Dermal fillers and botulinum toxin A are among the most popular skin rejuvenation treatments worldwide, and it is therefore understandable that many aesthetic practitioners choose to focus their attention on providing these treatments. However, there are several other options when it comes to rejuvenating the skin that are sometimes overlooked. In this article, Olivia Kunde explores some of these alternative approaches to skin rejuvenation, and explains why these treatments are an asset to an aesthetic practitioner's armamentarium

Medical aesthetic practitioners have historically shied away from procedures other than injectables, preferring to focus on toxin and dermal filler procedures to give their patients the results they are looking for. There are several reasons for this: some practitioners feel that they wish to stand out by offering only medical procedures, which most agree injectables are (or should be—but let us not digress), others prefer the high profit margins that can be achieved with injectables, and some simply lack confidence in treatments that may not have fast, tangible results. But are practitioners doing themselves a disservice by limiting their treatment portfolio to injectables only?

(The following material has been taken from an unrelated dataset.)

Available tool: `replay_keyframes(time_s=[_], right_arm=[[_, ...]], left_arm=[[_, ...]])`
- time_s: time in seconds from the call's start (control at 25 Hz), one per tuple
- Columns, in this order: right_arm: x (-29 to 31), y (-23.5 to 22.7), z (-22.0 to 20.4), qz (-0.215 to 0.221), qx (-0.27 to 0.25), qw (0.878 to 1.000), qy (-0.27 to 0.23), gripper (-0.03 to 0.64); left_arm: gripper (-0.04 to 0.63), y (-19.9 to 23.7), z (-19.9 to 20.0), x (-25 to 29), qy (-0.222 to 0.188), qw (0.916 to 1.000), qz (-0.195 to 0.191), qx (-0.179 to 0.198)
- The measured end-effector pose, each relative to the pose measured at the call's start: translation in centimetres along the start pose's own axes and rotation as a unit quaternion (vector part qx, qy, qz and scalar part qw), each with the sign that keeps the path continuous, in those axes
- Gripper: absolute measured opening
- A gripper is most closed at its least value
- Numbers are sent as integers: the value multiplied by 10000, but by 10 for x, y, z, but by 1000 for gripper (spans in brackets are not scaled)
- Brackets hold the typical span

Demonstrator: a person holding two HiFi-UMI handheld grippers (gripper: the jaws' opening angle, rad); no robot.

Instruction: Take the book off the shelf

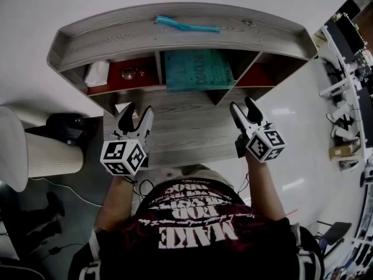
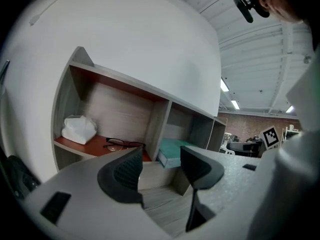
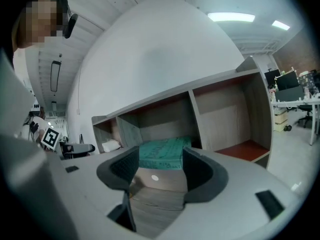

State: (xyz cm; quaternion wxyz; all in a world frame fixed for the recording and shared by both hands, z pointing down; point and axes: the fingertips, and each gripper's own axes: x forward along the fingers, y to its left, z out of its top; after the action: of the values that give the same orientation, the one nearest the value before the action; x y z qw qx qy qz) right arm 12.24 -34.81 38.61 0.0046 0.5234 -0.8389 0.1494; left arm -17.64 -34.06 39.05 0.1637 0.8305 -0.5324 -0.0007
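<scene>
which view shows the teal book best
The head view: the teal book lies flat in the middle compartment, nearly its whole cover visible from above. The right gripper view shows it foreshortened, partly behind the right tongs; the left gripper view shows only one corner and its page edge.

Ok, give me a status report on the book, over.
Left gripper open, empty. Right gripper open, empty. Teal book flat in shelf middle bay, untouched. Nothing between jaws and book; glasses sit one bay left.

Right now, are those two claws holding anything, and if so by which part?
Nothing is held. The left gripper and right gripper are both open and empty; the book lies in the shelf.
</scene>
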Motion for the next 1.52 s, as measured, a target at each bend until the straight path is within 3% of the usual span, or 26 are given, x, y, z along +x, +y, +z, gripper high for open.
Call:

In the increasingly competitive market that is aesthetics, it is important for practitioners to have their own unique selling point to stand out from the crowd and draw patients in. One way for a practitioner to do this is to diversify their treatment portfolio in order to offer their patients a holistic approach to their treatment. Non-injectable treatments, such as chemical peels, microneedling and skin care, offer a way for practitioners to do exactly this.